Our Trainer started with Haddie ~ and it was not very long into her example when she turned to me and said, "Yes, great question. No doubt Haddie needs to work on this one!" Even though our pup was being naughty, it made me happy that I was tuned in enough to Haddie's weakness and ask for help before she got much older.
With a long leash we will close out all distractions of the world by playing this game in a hallway. The trainer will block the entrance to the hallway, so the pup does not pass and move into the rest of the house.
The Trainer, with an excited voice, will throw the item and encourage the pup to Fetch. Once the pup has the item, the Trainer will back up and use an excited voice (very important, you don't want to move toward the dog - hence Keep Away begins) to encourage a chase of you. You moving backwards while looking at the pup the entire time makes the pup move towards you.
Ideally you are working toward the pup dropping the prized item in your hand. But to start, you grab the toy (not the dog!) and praise the puppy before the jaw unlocks to release the toy.
If, as in Haddie's case, she stops short of running towards you - you can pop the leash quickly with a Don't, but you do not pull the dog in like reeling in a fish. You encourage the dog to keep moving towards you. The leash is there for the beginning phase of training where the dog might not come towards you.

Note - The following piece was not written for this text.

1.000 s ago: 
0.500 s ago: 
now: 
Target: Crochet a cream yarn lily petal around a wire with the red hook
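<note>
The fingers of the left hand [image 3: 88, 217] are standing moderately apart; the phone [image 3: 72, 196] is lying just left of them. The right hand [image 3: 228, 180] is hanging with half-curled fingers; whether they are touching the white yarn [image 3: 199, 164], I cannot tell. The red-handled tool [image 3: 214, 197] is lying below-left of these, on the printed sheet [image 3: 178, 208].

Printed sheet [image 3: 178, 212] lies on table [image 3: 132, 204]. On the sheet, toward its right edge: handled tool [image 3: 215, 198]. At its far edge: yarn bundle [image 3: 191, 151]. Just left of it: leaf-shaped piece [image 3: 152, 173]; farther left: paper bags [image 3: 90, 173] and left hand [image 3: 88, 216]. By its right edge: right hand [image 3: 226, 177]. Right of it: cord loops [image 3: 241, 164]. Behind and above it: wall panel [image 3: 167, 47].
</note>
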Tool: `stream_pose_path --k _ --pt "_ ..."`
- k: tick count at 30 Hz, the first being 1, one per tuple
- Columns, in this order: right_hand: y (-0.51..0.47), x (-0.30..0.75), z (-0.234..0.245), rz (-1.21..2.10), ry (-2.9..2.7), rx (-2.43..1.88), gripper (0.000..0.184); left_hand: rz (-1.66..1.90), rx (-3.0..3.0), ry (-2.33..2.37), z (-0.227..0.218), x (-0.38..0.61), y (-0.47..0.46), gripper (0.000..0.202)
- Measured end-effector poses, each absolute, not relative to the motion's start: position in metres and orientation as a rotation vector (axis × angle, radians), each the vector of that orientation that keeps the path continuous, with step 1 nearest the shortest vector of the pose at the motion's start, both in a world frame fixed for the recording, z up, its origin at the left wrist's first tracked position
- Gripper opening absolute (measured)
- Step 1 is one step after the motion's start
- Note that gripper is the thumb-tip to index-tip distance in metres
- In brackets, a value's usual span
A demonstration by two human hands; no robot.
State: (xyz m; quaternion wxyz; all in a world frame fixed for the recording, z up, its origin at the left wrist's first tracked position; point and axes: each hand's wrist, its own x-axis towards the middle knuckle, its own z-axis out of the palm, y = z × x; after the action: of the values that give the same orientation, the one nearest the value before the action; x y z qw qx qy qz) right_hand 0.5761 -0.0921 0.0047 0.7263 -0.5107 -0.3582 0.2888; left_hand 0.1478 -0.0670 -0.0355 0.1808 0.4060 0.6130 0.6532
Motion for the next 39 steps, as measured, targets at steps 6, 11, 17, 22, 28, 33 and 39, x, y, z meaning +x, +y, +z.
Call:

Once Haddie has the hallway Fetch game secure, we can move to working on the long leash in the backyard with more distraction. Eventually, the Fetch game will be played with out a leash. And weaved into the day - so if my pen drops on the ground, Haddie can grab it and come to me. Cool.
Yes, Haddie was corrected a few times by the Trainer. Stinker. But by the end of class (not only was she exhausted) but she figured out the game of Fetch. She has been practicing at home to secure it in her sweet noggin (future post on progress).
By teaching Fetch, the idea will be that there will no longer be Contraband in the house. The dog is free to pick up anything - so long as it comes to you. This does not mean fallen crumbs on the floor or licking the floor. It is really just everyday items.
If the pup was raised with items being off limits, then in Advanced Training the pup will most likely not want to pick up those items during the learning of how to Get and Give. It will remember, "Hey, I was scolded for doing that, why would I want to pick that up?"
I love our training sessions. We learn so much - I think step-by-step Team Haddie is learning the ropes.